Shared metadata suggestions among Paperpile users

Kerim · March 12, 2015, 7:24am

A lot of the metadata from the web is not very complete or accurate. It seems that it would be nice if another Paperpile user has already uploaded the PDF and corrected the metadata that Paperpile could offer to auto complete the metadata on my PDF based on the corrections of that other user - not just what is available in online databases. The more people use Paperpile, the more useful this feature would become. Of course, it would be optional, maybe letting you compare the changes before applying them. And anonymous - not sharing tags or notes - just the basic metadata. I have no idea if it would be doable or practical, but I just thought I’d throw it out there in case it is a useful feature to consider.

stefan · March 12, 2015, 9:12am

First, if something is not complete and accurate please report. We are constantly improving. We can’t answer individually all report of failed imports but we systematically review them and as you see in our changelog have improvements in almost every release: https://paperpile.com/changelog

In principle I like the idea of crowdsourcing the edits. Here, it’s a matter of critical mass of users though. A problem is that those sources that are not perfect are probably those that are only used by a minority of users. Common sources where it’s likely that users import the same paper are typically accurate I would guess.

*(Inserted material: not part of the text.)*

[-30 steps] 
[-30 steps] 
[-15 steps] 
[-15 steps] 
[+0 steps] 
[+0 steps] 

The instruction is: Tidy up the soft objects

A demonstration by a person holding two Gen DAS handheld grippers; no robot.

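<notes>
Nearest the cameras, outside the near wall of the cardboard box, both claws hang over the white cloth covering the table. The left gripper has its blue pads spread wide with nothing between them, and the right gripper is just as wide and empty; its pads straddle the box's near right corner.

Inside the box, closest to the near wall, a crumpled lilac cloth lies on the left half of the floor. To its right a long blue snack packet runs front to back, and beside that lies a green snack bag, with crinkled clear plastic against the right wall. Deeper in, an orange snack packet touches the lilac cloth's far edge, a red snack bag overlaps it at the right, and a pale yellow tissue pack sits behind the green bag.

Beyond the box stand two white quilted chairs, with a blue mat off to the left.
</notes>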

But if you can help us increasing our user number by an order of magnitude we are happy to consider this approach

Kerim · March 12, 2015, 9:59am

This is just not practical. For one thing, I don’t really pay that much attention unless PP says “incomplete” or I am preparing a bibliography for publication. At that time I might notice that the location is missing, or the book title also includes the series title, or I only have the author’s initial when I need the full name, etc. It just doesn’t seem possible to fully and accurately automate all of this, which is why I often think about crowdsourcing it…

stefan · March 12, 2015, 10:30am

Ok, I agree. For subtle inconsistencies and missing or incorrect data it’s hard to report for the user and also hard to fix for us. In many cases we are limited by the data we get from the source and if it’s not perfect we can’t really fix it.

Kerim · March 12, 2015, 11:13am

I wonder if it isn’t possible to compare various sources? For instance, I often add books from Amazon or Google Books because it is faster and easier to do so, but I think WorldCat has better quality data … Not sure how this would work?

Bjorn_Johansson · July 25, 2016, 6:42pm

Hi, I just had an idea this idea as well

I probably have lots of references in my library that many other paperpile users have.
Most of the metadata should be the same, if it is not, usually it means that one is correct and the others are wrong or incomplete.

Paperpile could also save storage space at the same time (like dropbox does).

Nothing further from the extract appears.